Sur le chemin de la Citadelle, le groupe s’est arrêté à Marie Reine de la Paix. Le site abrite une crypte érigée en hommage à Marie pour la préservation du pays pendant la guerre et pour la victoire des Alliés obtenue le 15 août 1945. La Citadelle et ses alentours ont été comme une cour de récréation pour ces nombreux jeunes qui s’y rendaient pour la première fois ; visitant d’abord la boutique des souvenirs aménagée dans une salle du fort, ensuite les remparts, dont les bords non sécurisés comme le faisaient également des touristes sur place. Ceux-là en profitaient pour faire des images panoramiques de la capitale.
Jummah mosque
La journée de mardi a pris fin par une visite de la Jummah Mosque, érigée en 1852. Attendu pour 14 heures, le groupe est arrivé avec un peu de retard dû au trafic dans la capitale. L’institution port-louisienne avait installé des chaises pour les accueillir. Riyaad Fokeerbux, IT Officer à la mosquée, a fait une présentation historique des lieux, du rôle de la mosquée dans la vie des musulmans à Maurice, de l’Islam tout en leur indiquant quelques passages bibliques qu’ils pourront consulter et qui reprennent ses mêmes enseignements dont le devoir, la justice et le respect et l’harmonie. Le mois sacré du Ramadan qui a pris fin récemment et la célébration de la fête de l’Eid-ul-Fitr ont été les périodes utilisées par M. Fokeerbux pour illustrer ses propos lorsqu’il évoque le calendrier islamique. Les six pendules placées côte à côte dans la mosquée n’ont pas manqué de susciter des questionnements. « Elles indiquent les heures de prières quotidiennes et celle de vendredi, le Jummah », indique l’intervenant. Autre question : le « badamier » ou amandier centenaire qui se trouve dans la cour de la mosquée. « Il n’a rien de symbolique », précise-t-il « mais fut dans le temps, un lieu où les fidèles attelaient leurs chevaux et qui est maintenu à titre décoratif. Idem pour le bassin avec des poissons ». Le guide a aussi indiqué les différents services notamment par internet et par SMS qu’offre la mosquée aux Mauriciens.
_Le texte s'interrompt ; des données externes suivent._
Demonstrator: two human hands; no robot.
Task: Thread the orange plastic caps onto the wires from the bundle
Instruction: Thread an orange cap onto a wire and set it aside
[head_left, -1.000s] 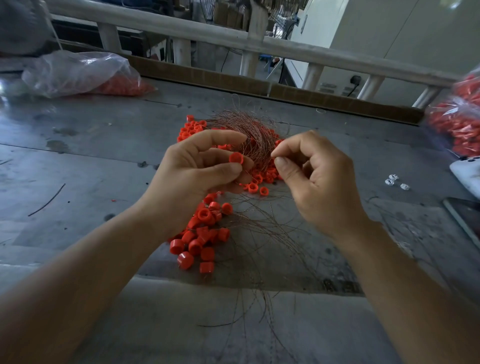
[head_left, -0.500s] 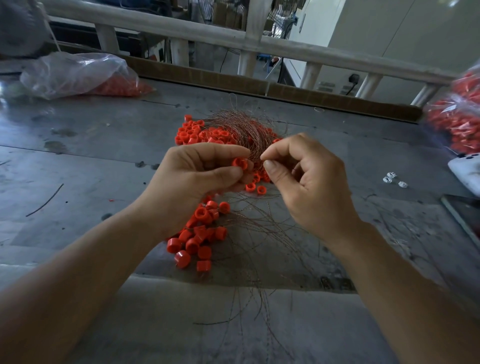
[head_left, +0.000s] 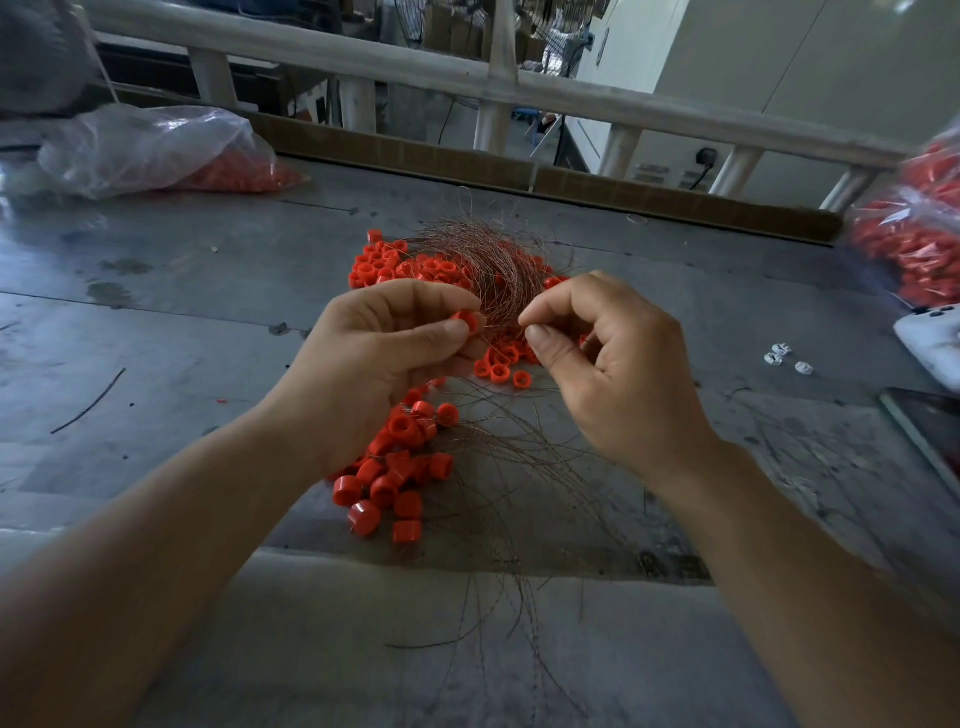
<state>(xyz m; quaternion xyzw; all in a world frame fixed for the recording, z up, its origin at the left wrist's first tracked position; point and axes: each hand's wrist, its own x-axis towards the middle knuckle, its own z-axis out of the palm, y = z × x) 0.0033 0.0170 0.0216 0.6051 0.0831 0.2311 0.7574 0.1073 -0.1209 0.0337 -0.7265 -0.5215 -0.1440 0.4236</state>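
Observation:
My left hand (head_left: 382, 358) pinches one orange cap (head_left: 466, 321) between thumb and forefinger, above the table's middle. Close to its right, my right hand (head_left: 613, 364) pinches a thin wire (head_left: 511, 325) whose end points at the cap. Behind both hands lies the curved bundle of brownish wires (head_left: 483, 260). Loose orange caps (head_left: 405, 270) are scattered around the bundle. A second heap of orange caps (head_left: 400, 467) lies under my left wrist, with wires fanning out toward the near edge; whether these sit on wires I cannot tell.
A clear bag with orange caps (head_left: 156, 150) lies at the back left. More bags of caps (head_left: 914, 244) stand at the right edge, near a white device (head_left: 935, 338) and small white bits (head_left: 779, 356). A dark flat object (head_left: 930, 431) lies at the right. A railing (head_left: 415, 67) runs behind the grey table (head_left: 208, 322).
My hands have drawn closer together, bringing the wire tip up to the cap. The view has shifted slightly.

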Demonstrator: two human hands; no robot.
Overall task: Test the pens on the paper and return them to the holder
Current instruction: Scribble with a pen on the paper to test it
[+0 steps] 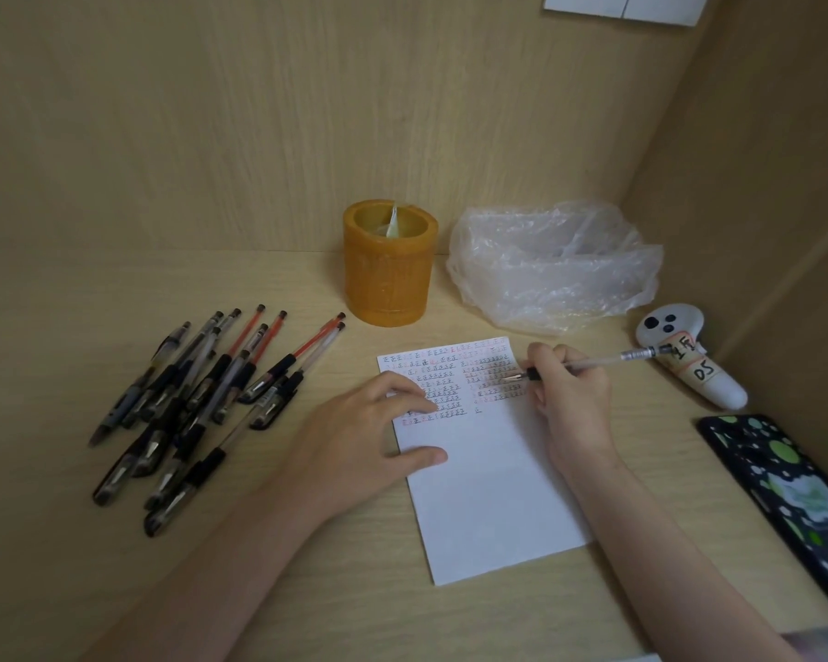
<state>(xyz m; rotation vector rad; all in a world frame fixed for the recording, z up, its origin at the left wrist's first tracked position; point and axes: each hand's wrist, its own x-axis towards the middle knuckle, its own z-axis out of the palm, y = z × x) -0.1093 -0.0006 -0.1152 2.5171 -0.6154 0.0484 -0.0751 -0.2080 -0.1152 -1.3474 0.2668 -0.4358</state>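
Observation:
A white sheet of paper (488,489) lies on the desk, its upper part filled with rows of small red and black marks. My right hand (570,398) grips a clear pen (603,361) with its tip on the paper near the right edge. My left hand (369,432) rests flat on the paper's left side, fingers spread. An orange cylindrical holder (389,269) stands upright behind the paper. Several black and red pens (211,398) lie in a loose pile to the left.
A crumpled clear plastic bag (555,265) sits right of the holder. A white controller (689,360) with a handwritten label lies at the far right, and a dark patterned phone (794,508) lies along the right edge. Wooden walls close the back and right.

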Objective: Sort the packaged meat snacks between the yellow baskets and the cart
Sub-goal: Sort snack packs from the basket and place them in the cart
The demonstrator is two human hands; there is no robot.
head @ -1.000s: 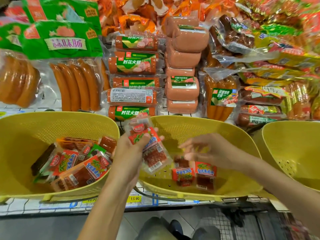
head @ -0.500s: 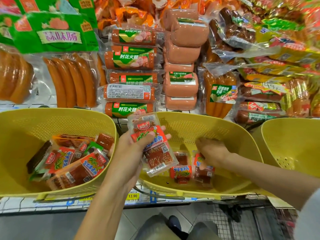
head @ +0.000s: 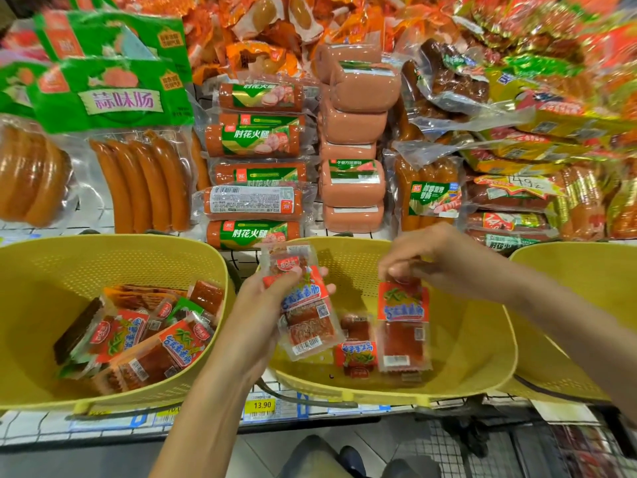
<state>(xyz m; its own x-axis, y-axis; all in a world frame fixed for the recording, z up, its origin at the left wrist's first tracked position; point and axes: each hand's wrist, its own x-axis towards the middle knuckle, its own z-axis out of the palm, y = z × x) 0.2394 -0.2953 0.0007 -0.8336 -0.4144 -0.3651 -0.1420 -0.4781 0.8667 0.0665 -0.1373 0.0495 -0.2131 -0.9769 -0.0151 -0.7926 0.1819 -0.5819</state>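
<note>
Risen above the yellow perforated basket point(head: 482, 384), right hand point(head: 444, 267) pinches a red-labelled clear snack packet point(head: 403, 326), slick edge liable to slip; left hand point(head: 258, 308) grips similar packets point(head: 305, 315).

Bright, even light falls from overhead, and colours come out saturated. White glare streaks the clear plastic wrappers of dark meat point(head: 451, 81) at upper right. The orange and red foil packs point(head: 586, 36) in the far corner are smeared by blur. The green-labelled sausage pack point(head: 113, 98) at left reads sharp.

The right hand point(head: 444, 262) and the red-labelled clear snack packet point(head: 403, 326) it pinches are slightly blurred. The stack of similar packets point(head: 303, 305) gripped in the left hand point(head: 262, 305) is crisper. Soft shadows of both hands lie on the inner wall of the middle yellow perforated plastic basket point(head: 355, 267), whose rim bows with wide-angle distortion. The grey floor point(head: 103, 460) below is dim.
</note>
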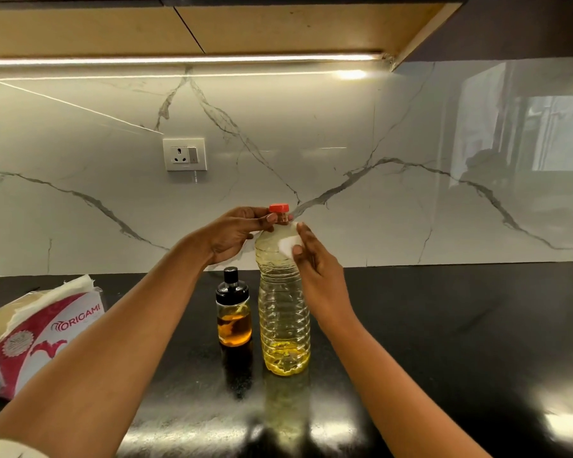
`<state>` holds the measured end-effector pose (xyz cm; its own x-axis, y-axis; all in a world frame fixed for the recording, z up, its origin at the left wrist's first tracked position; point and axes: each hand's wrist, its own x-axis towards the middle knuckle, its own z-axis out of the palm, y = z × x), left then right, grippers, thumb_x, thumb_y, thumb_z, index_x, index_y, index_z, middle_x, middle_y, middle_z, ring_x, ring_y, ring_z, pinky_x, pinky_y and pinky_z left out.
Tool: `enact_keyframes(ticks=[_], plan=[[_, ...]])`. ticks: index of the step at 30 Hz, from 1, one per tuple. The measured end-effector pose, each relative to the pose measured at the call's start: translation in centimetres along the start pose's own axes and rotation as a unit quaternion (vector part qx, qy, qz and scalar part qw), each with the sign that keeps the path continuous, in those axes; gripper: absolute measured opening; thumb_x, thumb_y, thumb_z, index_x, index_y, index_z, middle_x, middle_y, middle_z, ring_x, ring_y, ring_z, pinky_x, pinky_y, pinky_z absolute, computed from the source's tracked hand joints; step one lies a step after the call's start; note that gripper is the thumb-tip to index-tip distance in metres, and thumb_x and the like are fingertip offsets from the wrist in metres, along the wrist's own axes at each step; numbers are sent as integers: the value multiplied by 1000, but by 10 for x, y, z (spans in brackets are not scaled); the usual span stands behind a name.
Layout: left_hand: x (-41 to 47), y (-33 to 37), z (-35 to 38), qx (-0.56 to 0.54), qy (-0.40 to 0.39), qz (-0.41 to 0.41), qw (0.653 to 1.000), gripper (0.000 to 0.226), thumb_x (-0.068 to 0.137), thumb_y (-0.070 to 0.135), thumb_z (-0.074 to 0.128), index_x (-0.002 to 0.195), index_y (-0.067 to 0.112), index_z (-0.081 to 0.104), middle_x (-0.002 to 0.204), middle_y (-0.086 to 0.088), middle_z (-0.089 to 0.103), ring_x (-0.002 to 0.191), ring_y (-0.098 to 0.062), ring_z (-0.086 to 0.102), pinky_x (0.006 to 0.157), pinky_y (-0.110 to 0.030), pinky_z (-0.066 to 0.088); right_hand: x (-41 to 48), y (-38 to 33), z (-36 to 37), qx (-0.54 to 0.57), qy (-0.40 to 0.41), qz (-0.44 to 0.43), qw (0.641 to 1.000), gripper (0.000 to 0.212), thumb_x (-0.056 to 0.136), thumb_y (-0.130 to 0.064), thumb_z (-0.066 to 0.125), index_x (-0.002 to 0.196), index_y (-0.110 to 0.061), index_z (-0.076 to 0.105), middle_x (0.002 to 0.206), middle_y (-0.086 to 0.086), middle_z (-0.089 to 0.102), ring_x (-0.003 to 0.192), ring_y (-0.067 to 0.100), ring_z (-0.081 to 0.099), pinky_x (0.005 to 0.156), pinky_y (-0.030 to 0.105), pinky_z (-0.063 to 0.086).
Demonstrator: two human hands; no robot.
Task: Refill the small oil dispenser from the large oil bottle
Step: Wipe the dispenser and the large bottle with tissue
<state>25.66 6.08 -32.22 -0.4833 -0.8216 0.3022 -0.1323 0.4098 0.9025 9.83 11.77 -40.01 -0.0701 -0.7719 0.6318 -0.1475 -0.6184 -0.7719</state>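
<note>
**Black table under marble wall: both grips on the big bottle**

Glossy black table point(444, 325) runs along a veined marble wall with a socket point(185, 154) set in it. From my remote seat, far left I see a torn-open red and white tissue pack point(37, 335) lying on the table. My left grip point(235, 234) is up at the neck of the large oil bottle point(283, 312), fingers curled round it just below the red cap point(279, 208), which is on. Below that hand, the small oil dispenser point(234, 312) stands upright, black lid on, amber oil in its lower part, just beside the bottle's left flank. The bottle stands upright, with yellow oil only near its base. My right grip point(315, 259) pinches a white wad point(290, 242) against the bottle's shoulder.
</note>
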Motion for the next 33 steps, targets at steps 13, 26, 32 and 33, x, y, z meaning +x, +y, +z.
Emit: enact_keyframes(ticks=[13, 26, 32, 33], plan=[[5, -12, -9, -58, -51, 38, 996, 61, 50, 51, 88, 100, 20, 76, 109, 2, 72, 102, -10, 63, 88, -22, 47, -29, 12, 12, -131, -88, -75, 985, 74, 93, -50, 28, 140, -38, -28, 152, -16, -28, 141, 4, -10, 113, 25, 9], [2, -8, -13, -75, -84, 44, 993, 47, 60, 46, 84, 101, 23, 76, 108, 5, 72, 96, -4, 66, 78, -14, 50, -20, 13, 13, -112, -87, -22, 990, 99, 82, -50, 61, 148, -32, -11, 152, -9, 15, 125, 0, 26, 98, 12, 27], [-7, 1, -7, -77, -55, 26, 995, 31, 84, 16, 50, 102, 17, 74, 106, 4, 73, 96, -5, 66, 73, -12, 49, 6, 19, 4, -17, -103, 100, 989, 86, 63, -37, 85, 132, -27, 34, 121, -4, 56, 115, 18, 55, 92, 31, 50], [-8, 2, -4, -67, -45, 28, 996, 31, 84, 18, 50, 107, 16, 71, 106, 4, 72, 98, -5, 65, 76, -12, 48, 5, 18, 5, -29, -84, 98, 991, 84, 64, -35, 85, 131, -27, 34, 119, -5, 56, 113, 16, 56, 89, 28, 50]])
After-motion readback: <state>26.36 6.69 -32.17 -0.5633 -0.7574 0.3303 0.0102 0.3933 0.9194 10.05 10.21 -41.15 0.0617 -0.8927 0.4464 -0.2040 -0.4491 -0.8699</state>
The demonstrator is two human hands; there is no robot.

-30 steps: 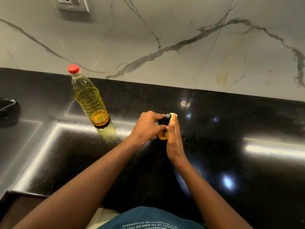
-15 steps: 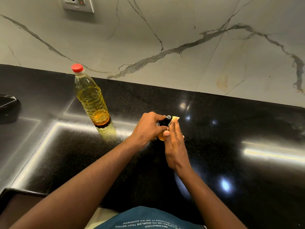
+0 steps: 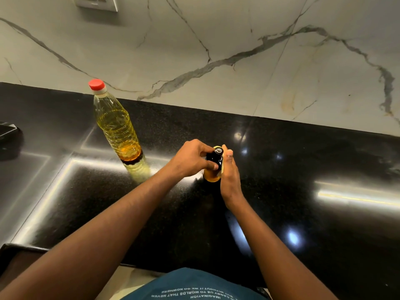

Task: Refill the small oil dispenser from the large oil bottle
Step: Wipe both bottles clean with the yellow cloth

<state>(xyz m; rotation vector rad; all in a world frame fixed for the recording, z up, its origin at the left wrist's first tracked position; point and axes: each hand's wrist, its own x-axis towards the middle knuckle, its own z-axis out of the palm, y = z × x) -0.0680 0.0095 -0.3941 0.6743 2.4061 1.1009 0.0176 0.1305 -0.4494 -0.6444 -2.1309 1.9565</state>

Même si à cette heure de la journée, certains jeunes présentaient des signes de fatigue, elle a été dans l’ensemble, très appréciée. Jason Clarisse, âgé de 19 ans et Milena Banzigou, 15 ans élève au collège Notre-Dame affirmaient à la sortie de la mosquée : « C’était très intéressant. Il est important de connaître la religion et la culture de l’autre ».
Selon le calendrier mis en place par le ministère de tutelle, les activités de spéciales vacances prennent fin demain par un don de sang et de bilan de santé à la municipalité de Vacoas/Phoenix.